Is it possible to use BayesiaLab for learning a Bayesian network when some of the arcs and parameters in the Bayesian network are already specified before the learning process starts, e.g. using prior knowledge?

Answer

BayesiaLab is ideally suited to take advantage of any available prior knowledge in the context of structural learning. This allows combining existing expert knowledge with knowledge discovery through machine learning. The following example illustrates a workflow in this regard.

See also Maximum Likelihood Estimation.

Example

We begin with a set of nodes that represents responses from a consumer survey.

Initial Unconnected Network

Using a priori knowledge, e.g. from domain experts, we add arcs to reflect known relationships.

This structure will then serve as the starting point of the structural learning algorithm, assuming we check Keep Structure.

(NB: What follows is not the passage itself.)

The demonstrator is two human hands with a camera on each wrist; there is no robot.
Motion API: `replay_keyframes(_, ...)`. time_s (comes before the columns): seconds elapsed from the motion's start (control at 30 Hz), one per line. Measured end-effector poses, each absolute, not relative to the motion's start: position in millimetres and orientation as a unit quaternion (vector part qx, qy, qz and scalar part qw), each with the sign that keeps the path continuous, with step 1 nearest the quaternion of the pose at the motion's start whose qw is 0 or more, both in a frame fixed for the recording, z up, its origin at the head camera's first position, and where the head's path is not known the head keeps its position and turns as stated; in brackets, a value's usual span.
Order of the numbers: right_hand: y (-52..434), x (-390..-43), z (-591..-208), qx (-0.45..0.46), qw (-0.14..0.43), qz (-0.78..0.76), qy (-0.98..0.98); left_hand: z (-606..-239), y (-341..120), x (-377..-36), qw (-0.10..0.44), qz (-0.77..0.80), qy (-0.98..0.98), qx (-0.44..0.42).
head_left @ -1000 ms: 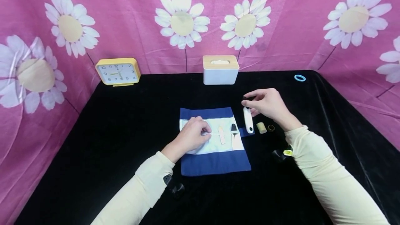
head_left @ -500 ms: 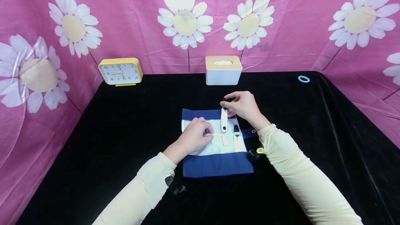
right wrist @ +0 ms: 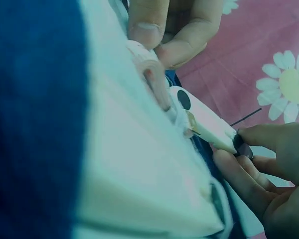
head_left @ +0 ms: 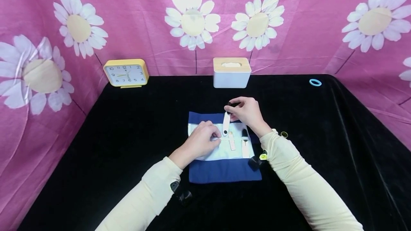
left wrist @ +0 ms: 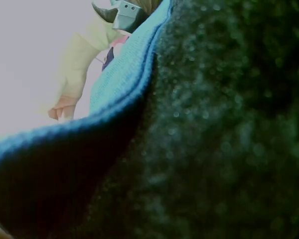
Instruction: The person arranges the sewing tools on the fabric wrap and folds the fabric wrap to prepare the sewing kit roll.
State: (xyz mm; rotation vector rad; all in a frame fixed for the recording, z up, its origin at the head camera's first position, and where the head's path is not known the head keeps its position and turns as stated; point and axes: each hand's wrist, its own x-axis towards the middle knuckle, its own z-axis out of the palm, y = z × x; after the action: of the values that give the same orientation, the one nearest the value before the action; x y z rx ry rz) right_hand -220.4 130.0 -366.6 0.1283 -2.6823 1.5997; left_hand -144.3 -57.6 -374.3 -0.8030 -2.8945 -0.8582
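A blue fabric roll-up pouch (head_left: 224, 172) with a white lining lies unrolled on the black cloth. My left hand (head_left: 202, 138) rests over its left part and pinches a white elastic band (right wrist: 137, 50) across the lining. Between thumb and fingers, my right hand (head_left: 248, 113) holds the black end of a white-handled tool (head_left: 226, 122). That handle points down, its end with the dark hole (right wrist: 184, 99) close to the band. Beside it, a slim pink tool (head_left: 232, 142) and a black-topped tool (head_left: 245, 134) sit under the band.
At the back stand a yellow clock (head_left: 126, 75) and a tissue box (head_left: 232, 79) with a wooden lid. A light blue ring (head_left: 315, 82) lies at the far right. A small gold ring (head_left: 284, 134) shows beside the right sleeve.
My right hand has carried the white-handled tool left, from beside the pouch to over its lining near my left fingers. The left hand stays put. The right sleeve now hides the pale spool.
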Motion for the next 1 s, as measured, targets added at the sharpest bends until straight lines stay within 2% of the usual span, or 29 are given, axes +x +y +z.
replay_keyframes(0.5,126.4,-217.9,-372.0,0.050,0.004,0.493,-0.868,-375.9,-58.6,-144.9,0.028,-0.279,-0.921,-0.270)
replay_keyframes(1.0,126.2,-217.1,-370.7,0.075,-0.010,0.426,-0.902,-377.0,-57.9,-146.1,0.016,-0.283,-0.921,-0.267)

However, if these three relationships are not supported by the dataset, they will be removed by the learning algorithms.

The EQ and Taboo learning algorithms are the only algorithms that can utilize predefined arcs. All the other Unsupervised Learning algorithms start by deleting the existing arcs.

The parameters are estimated from the underlying database. However, after the learning process is completed, we can edit the nodes via the Node Editor and paste any a-priori probabilities into the conditional probability distributions.

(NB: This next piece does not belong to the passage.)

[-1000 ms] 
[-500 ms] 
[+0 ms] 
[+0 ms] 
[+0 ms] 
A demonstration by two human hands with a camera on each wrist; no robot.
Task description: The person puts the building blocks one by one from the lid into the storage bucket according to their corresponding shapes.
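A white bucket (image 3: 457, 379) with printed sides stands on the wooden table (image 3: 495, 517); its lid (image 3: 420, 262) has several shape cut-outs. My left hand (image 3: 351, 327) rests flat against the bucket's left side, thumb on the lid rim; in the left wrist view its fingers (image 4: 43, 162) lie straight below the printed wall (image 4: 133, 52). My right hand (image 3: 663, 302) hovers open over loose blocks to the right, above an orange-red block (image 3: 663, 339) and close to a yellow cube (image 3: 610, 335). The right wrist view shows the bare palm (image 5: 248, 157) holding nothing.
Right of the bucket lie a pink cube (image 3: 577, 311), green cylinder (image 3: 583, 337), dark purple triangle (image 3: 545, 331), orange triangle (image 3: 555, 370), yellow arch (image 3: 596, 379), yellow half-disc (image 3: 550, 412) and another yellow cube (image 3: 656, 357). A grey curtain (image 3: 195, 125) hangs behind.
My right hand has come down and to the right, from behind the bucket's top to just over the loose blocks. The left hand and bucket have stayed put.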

Add a-priori knowledge via the Node Editor

If we want to keep the pre-defined arcs, we have to fix them by right-clicking on them and selecting Properties | Fix. Dotted lines indicate which arcs are fixed.

We now start the Taboo learning algorithm (Learning | Unsupervised Structural Learning | Taboo),

and are prompted to choose whether to delete or not to delete the existing arcs. 

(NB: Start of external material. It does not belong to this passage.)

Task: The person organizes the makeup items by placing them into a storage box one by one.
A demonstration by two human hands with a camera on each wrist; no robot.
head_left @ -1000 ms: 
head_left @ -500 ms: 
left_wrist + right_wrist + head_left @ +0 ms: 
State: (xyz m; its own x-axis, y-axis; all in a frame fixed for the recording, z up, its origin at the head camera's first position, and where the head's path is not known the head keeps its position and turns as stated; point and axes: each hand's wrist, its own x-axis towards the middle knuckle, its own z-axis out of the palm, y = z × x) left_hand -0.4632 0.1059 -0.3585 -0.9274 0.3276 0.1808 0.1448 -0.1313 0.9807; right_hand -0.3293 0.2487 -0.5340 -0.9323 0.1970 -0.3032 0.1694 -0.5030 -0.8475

Once learning is completed, we see four new arcs in addition to the fixed arcs.

The Taboo learning algorithm is the only algorithm that can perfectly maintain such fixed arcs.

EQ can maintain fixed arcs in some cases, but there is no guarantee as the networks have to be converted into Essential Graphs.

All the others unsupervised learning algorithms start by deleting the existing arcs.

The parameters are estimated from the underlying database.

We can also express our prior knowledge by setting a Number of Structure Equivalent Examples (NSEE).

Checking this option creates a "virtual dataset" made of NSEE cases that correspond to the expert knowledge expressed with the initial Bayesian network (structure and parameters).

A new icon in the lower right corner of the graph window indicates that such virtual cases have been defined.

Right-clicking on this icon displays the structure of the prior knowledge that has been used for generating the virtual cases that will now be mixed with the real ones.

This way of defining expert knowledge can be used with all the learning algorithms.

When using EQ or Taboo, we can choose to either delete these arcs or to keep them.

The parameters of the final graph are estimated from both the virtual and real datasets (Maximum Likelihood Estimation with Priors).

Unlike the first two methods that consist of just adding arcs, this method does not allow focusing on a subset of nodes. The absence of arcs is also considered as prior knowledge (marginal independence).